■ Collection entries
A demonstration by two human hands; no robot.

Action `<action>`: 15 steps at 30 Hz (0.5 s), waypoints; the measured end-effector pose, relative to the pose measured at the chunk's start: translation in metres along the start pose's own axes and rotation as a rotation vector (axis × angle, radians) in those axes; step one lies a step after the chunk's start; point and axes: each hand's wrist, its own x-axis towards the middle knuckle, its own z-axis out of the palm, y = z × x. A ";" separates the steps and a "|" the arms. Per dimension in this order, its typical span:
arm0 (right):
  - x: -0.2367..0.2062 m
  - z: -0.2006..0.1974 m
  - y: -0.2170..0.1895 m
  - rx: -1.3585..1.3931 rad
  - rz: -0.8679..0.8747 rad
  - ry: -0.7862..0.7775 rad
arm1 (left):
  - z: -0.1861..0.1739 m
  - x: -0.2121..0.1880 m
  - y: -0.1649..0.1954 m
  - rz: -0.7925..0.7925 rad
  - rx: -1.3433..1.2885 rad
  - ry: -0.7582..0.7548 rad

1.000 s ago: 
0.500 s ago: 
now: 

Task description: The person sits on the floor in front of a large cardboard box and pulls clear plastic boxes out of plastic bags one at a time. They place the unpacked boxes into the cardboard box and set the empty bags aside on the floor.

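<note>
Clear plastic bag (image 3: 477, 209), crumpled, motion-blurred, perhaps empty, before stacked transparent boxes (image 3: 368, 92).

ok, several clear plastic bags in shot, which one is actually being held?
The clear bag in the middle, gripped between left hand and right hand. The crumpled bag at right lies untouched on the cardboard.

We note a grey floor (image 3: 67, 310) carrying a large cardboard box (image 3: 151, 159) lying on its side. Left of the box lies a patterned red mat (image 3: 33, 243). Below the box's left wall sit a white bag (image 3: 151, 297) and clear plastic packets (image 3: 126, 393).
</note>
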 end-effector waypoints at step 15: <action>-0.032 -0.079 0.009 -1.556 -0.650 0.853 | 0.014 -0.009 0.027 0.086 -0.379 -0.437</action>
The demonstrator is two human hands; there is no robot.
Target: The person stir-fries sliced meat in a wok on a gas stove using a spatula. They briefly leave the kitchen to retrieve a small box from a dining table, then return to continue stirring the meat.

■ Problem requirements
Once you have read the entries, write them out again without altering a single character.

■ Written solution
A demonstration by two human hands; no robot.

Action `<action>`: 15 steps at 30 Hz (0.5 s), waypoints; the measured end-effector pose, relative to the pose measured at the chunk's start: translation in metres along the start pose's own axes and rotation as a rotation vector (axis × angle, radians) in those axes; step one lies a step after the chunk's start; point and axes: each hand's wrist, its own x-axis towards the middle knuckle, its own z-axis out of the palm, y = z × x. A ";" separates the steps and a "|" the arms. Per dimension in this order, its typical span:
arm0 (right):
  - x: -0.2367..0.2062 m
  - z: -0.2006..0.1974 m
  - y: -0.2170..0.1895 m
  - rx: -1.3585..1.3931 rad
  - rz: -0.8679..0.8747 rad
  - ry: -0.7862..0.7775 rad
arm1 (left):
  - z: -0.1861..0.1739 m
  - x: -0.2121..0.1880 m
  - y: -0.1649..0.1954 m
  - rz: -0.7925..0.7925 rad
  - rx: -1.3433..1.2885 rad
  - ry: -0.7582..0.7548 rad

1.000 s ago: 
0.500 s ago: 
now: 

Task description: The person sits on the floor in front of a large cardboard box and pulls clear plastic boxes out of plastic bags one at a time. They place the unpacked boxes into the cardboard box and set the empty bags aside on the floor.

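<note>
Clear plastic bag (image 3: 477, 209), crumpled, motion-blurred, perhaps empty, before stacked transparent boxes (image 3: 368, 92).

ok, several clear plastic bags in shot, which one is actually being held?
The clear bag in the middle, gripped between left hand and right hand. The crumpled bag at right lies untouched on the cardboard.

We note a grey floor (image 3: 67, 310) carrying a large cardboard box (image 3: 151, 159) lying on its side. Left of the box lies a patterned red mat (image 3: 33, 243). Below the box's left wall sit a white bag (image 3: 151, 297) and clear plastic packets (image 3: 126, 393).
</note>
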 end-effector waypoints at step 15: <action>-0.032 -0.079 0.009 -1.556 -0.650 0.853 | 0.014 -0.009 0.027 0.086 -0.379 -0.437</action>
The demonstrator is two human hands; there is no robot.
Target: The person stir-fries sliced meat in a wok on a gas stove using a spatula. They briefly leave the kitchen to retrieve a small box from a dining table, then return to continue stirring the meat.

Nothing more remains to be added to this answer.